Personal information
- Full name: Phillip Ronald Gould
- Born: 24 January 1958 (age 68) Sydney, New South Wales, Australia

Playing information
- Height: 180 cm (5 ft 11 in)
- Position: Second-row
Club
| Years | Team | Pld | T | G | FG | P |
| 1976–80 | Penrith Panthers | 23 | 2 | 49 | 1 | 105 |
| 1981–82 | Newtown Jets | 17 | 2 | 7 | 0 | 20 |
| 1983–85 | Canterbury Bulldogs | 40 | 3 | 1 | 0 | 13 |
| 1986 | South Sydney | 23 | 1 | 0 | 0 | 4 |
|  | Total | 103 | 8 | 57 | 1 | 142 |

Coaching information
Club
| Years | Team | Gms | W | D | L | W% |
| 1988–89 | Canterbury Bulldogs | 47 | 29 | 2 | 16 | 62 |
| 1990–94 | Penrith Panthers | 109 | 61 | 4 | 44 | 56 |
| 1995–99 | Sydney Roosters | 124 | 76 | 2 | 46 | 61 |
|  | Total | 280 | 166 | 8 | 106 | 59 |
Representative
| Years | Team | Gms | W | D | L | W% |
| 1992–96 | New South Wales | 15 | 9 | 0 | 6 | 60 |
| 2002–04 | New South Wales | 9 | 5 | 1 | 3 | 56 |
- Source:

= Phil Gould (rugby league) =

Australian rugby league footballer, coach, administrator, broadcaster and journalist

Phillip Ronald Gould (born 24 January 1958), also nicknamed "Gus", is an Australian rugby league broadcaster, journalist, administrator and formerly a player and coach. He works as the General Manager of Football for the Canterbury-Bankstown Bulldogs in the National Rugby League (NRL).

==Background==
Gould was born in Sydney, New South Wales in January 1958. He played junior rugby league with Wentworthville Magpies.

==Playing career==
Graded by Penrith in 1976, he spent two years in the lower grades, before becoming a regular first-grader in 1979. Following the retirement of Penrith's British import star Mike Stephenson, Gould was selected as captain of the Panthers at the age of 20, becoming the youngest New South Wales Rugby League premiership captain since Dave Brown led Easts in the 1930s. The 1979 season marked the beginning of injury troubles for Gould which ultimately kept him on the sidelines for most of 1980 and which recurred later in his career. Specifically Gould suffered an eye injury which posed a risk of separation of the retina.

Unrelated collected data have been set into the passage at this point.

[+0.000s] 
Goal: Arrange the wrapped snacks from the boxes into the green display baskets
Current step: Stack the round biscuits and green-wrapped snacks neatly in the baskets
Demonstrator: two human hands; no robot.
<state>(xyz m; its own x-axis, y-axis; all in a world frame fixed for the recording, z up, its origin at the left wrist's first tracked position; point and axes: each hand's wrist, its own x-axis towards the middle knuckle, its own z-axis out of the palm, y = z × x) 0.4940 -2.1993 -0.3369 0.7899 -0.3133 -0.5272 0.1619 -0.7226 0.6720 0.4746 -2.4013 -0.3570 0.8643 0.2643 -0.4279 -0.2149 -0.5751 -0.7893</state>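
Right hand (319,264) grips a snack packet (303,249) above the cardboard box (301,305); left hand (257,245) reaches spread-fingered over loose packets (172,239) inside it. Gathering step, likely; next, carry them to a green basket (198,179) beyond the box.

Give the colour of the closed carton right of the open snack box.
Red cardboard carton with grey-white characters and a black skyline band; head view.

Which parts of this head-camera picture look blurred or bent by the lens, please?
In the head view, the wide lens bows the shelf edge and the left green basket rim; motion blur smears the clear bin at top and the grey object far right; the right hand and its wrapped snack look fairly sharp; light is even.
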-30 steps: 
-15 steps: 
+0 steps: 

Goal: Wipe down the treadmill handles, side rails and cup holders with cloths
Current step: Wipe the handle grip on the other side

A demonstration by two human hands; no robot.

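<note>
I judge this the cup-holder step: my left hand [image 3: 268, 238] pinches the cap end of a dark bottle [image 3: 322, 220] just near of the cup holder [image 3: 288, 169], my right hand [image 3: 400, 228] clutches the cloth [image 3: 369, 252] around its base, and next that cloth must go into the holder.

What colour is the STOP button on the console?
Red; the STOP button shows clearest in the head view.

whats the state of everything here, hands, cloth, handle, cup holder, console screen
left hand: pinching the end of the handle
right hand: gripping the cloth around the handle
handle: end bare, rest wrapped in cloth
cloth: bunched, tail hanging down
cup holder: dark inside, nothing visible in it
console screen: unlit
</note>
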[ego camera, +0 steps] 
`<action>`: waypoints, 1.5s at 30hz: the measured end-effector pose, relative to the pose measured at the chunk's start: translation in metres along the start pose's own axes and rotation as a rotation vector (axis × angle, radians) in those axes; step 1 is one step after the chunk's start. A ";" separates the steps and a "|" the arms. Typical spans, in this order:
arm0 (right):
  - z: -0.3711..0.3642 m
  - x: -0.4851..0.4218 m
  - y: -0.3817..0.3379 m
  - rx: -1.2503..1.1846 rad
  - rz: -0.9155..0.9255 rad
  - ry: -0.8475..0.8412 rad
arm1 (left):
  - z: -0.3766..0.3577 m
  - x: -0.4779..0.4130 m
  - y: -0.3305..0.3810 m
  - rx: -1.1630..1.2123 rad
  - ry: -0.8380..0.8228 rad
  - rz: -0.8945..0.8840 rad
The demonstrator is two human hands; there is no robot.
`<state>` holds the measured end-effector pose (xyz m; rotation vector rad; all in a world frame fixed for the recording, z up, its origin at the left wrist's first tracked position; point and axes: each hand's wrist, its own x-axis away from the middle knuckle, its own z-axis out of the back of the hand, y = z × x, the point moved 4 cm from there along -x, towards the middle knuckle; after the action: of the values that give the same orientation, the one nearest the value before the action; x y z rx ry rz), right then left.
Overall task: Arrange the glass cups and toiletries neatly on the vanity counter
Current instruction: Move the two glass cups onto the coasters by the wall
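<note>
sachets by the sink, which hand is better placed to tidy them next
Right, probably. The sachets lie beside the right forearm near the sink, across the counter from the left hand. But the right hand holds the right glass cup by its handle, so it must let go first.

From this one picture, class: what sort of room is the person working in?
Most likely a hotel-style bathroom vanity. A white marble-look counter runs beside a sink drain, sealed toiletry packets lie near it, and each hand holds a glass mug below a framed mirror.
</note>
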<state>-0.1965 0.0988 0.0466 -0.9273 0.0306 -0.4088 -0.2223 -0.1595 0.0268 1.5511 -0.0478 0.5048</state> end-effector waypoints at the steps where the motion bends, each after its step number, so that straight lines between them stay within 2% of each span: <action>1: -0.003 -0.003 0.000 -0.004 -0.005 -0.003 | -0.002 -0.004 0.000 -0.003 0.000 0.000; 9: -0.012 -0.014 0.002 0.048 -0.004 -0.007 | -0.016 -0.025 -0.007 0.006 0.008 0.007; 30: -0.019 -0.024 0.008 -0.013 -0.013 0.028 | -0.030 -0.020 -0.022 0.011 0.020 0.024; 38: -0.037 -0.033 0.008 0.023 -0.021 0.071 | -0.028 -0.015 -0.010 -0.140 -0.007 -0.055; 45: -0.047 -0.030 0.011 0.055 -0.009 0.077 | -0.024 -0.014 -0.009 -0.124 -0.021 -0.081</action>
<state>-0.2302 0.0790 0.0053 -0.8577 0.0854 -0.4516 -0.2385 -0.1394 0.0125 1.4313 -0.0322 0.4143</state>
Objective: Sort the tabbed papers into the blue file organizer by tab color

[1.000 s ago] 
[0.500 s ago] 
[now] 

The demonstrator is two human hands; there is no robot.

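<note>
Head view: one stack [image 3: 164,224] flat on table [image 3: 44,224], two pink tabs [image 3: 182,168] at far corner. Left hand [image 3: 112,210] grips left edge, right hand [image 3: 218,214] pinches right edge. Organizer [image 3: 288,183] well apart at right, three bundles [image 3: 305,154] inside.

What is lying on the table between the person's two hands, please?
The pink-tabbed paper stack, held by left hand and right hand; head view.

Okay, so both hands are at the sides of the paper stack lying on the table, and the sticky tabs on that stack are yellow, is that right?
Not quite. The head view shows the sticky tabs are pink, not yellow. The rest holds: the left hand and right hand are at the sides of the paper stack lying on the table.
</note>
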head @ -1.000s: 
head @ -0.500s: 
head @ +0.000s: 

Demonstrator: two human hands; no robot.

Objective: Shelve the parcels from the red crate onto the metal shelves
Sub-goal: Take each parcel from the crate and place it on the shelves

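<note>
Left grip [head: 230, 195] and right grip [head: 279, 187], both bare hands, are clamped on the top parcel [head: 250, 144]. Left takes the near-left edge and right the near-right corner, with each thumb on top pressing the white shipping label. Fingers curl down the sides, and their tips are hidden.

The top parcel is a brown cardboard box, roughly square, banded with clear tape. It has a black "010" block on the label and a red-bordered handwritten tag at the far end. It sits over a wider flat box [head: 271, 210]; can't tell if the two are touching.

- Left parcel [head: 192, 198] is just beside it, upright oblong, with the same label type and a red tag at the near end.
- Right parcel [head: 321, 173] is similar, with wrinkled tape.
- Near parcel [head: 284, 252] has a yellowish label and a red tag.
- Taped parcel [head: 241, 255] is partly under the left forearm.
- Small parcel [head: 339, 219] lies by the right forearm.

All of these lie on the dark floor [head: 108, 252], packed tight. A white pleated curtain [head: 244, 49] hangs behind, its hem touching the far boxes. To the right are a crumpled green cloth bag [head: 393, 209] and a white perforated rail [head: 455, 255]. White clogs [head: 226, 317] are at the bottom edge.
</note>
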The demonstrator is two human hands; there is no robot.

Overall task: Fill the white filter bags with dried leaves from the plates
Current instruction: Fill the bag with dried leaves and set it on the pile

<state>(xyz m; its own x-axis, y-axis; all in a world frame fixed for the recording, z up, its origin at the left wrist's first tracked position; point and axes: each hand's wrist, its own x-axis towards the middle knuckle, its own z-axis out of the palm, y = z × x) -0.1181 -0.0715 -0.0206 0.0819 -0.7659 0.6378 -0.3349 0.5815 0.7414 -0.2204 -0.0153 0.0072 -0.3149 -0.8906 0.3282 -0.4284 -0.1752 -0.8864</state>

Gould moved to Newtown in 1981, where Warren Ryan was still honing his innovative coaching approach that transformed the way that top-grade rugby league was played in Australia throughout the next decade. After being also-rans for many years, a turnaround was achieved when Newtown made the 1981 Grand Final against Parramatta, though losing 20–11.

Gould signed with Canterbury in 1983 under Ted Glossop, losing in the final to Parramatta 18–4. By now Gould had become regarded as an astute ball-playing forward. Years of playing "smart" to avoid further eye damage had tuned his ball distribution and organising skills. In 1984, under Warren Ryan at Canterbury, Gould was expected to be selected for City Firsts. However, he broke his ankle the afternoon before the selections were announced and did not get back to first grade before season's end, taking no part in the club's 6–4 Grand Final win over Parramatta.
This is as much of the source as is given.